Talvez Aguero se encorajasse com a quantidade de peladas nas proximidades da lagoa. Muitos jovens aproveitam as traves, campos e quadras demarcados para jogar futebol com camisas de Ronaldinho Gaúcho, atleta do Atlético-MG e morador ilustre de Lagoa Santa, e até de Lionel Messi, astro argentino que quase alugou uma mansão na cidade durante a Copa - desistiu por causa do preço. Há espaços também para quem veste uniformes do alemão Schweinsteiger e para estrangeiros dispostos a mostrar habilidade em meio ao Mundial. Um turista norte-americano, com as faces coradas pelo sol quente e as meias esticadas até a metade das canelas, foi um dos que se arriscaram a bater bola com os garotos locais.

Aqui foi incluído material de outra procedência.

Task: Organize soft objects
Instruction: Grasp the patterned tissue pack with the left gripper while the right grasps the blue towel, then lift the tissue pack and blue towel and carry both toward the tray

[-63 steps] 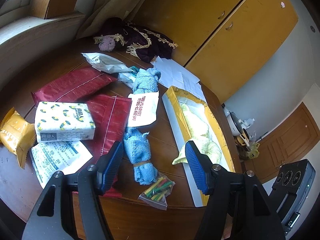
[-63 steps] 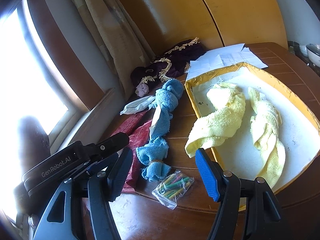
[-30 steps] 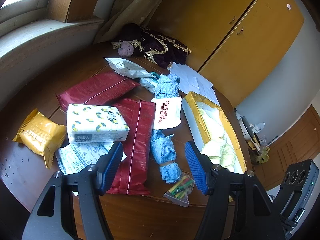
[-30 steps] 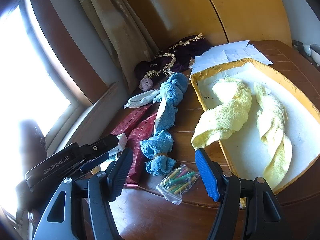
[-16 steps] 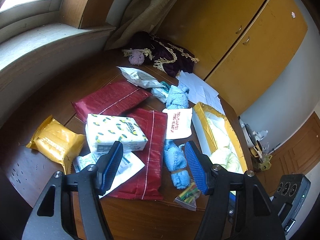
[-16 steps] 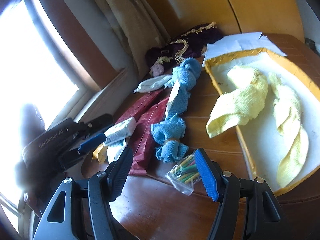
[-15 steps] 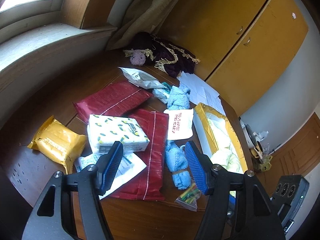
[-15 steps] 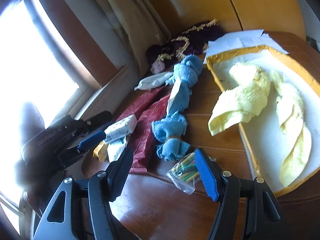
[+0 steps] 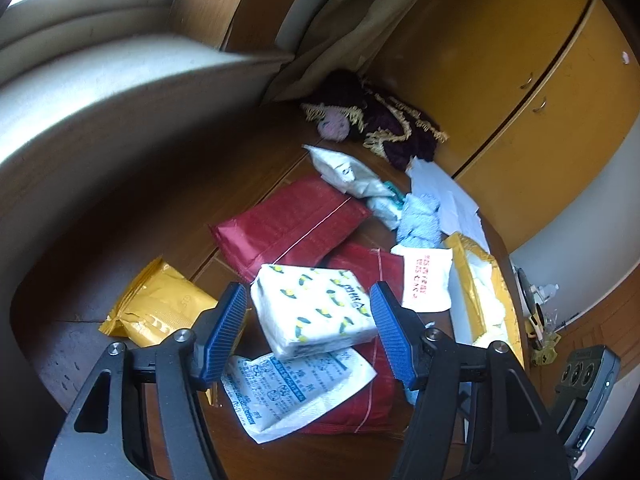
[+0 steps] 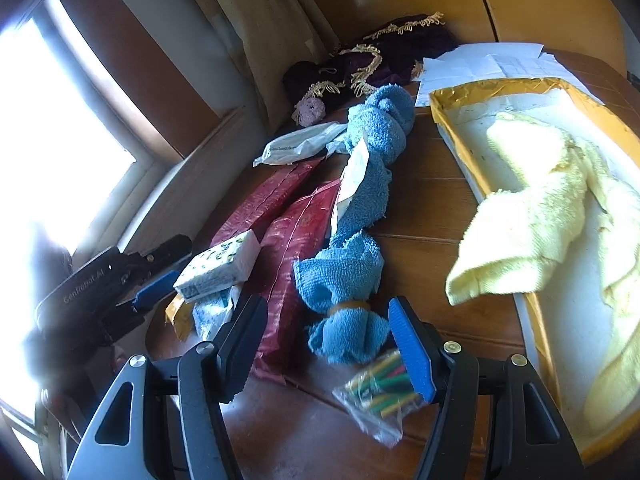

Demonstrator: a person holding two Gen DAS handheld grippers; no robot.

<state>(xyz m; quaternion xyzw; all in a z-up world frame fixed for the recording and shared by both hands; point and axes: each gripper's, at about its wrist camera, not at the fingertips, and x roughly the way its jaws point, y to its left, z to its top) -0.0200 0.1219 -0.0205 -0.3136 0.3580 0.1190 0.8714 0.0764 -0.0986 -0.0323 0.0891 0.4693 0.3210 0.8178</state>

Na segunda rodada da fase de grupos da Copa do Mundo, quando a Argentina foi ao Mineirão para vencer o Irã por 1 a 0, os visitantes de Lagoa Santa eram em maioria os compatriotas de Aguero. Dezenas de argentinos pediram autorização para Cleidson Rodrigues para deixar os seus trailers no estacionamento da churrascaria. À noite, divertiram-se com mergulhos na lagoa, onde também mataram a sede, lavaram roupas e fizeram necessidades fisiológicas.Ninguém se importou com a bagunça feita pelos argentinos. Afinal, dias antes, os colombianos já haviam mostrado entusiasmo para acompanhar a vitória por 3 a 0 de sua seleção (adversária do Brasil nas quartas de final) em cima da Grécia, no Mineirão. Beberam cervejas de 600 ml sozinhos, no bico da garrafa, e não dividiram entre si nem as porções que pediram nos bares e restaurantes de Lagos Santa. "Eles são muito individualistas, mas divertidos", observou Cleidson.

Tamanha animação poderia se refletir outra vez nas águas milagrosas com um mergulho de Kun Aguero. O técnico Alejandro Sabella certamente ficaria inundado de satisfação se as dores na coxa do atacante fossem embora tal qual a surdez do primeiro morador de Lagoa Santa. E as suas chances de ver a busca pelo título mundial afundarem, assim como aquela igreja que teria existido no simpático município ao lado da Cidade do Galo, secariam mais mineiramente aos olhos do município.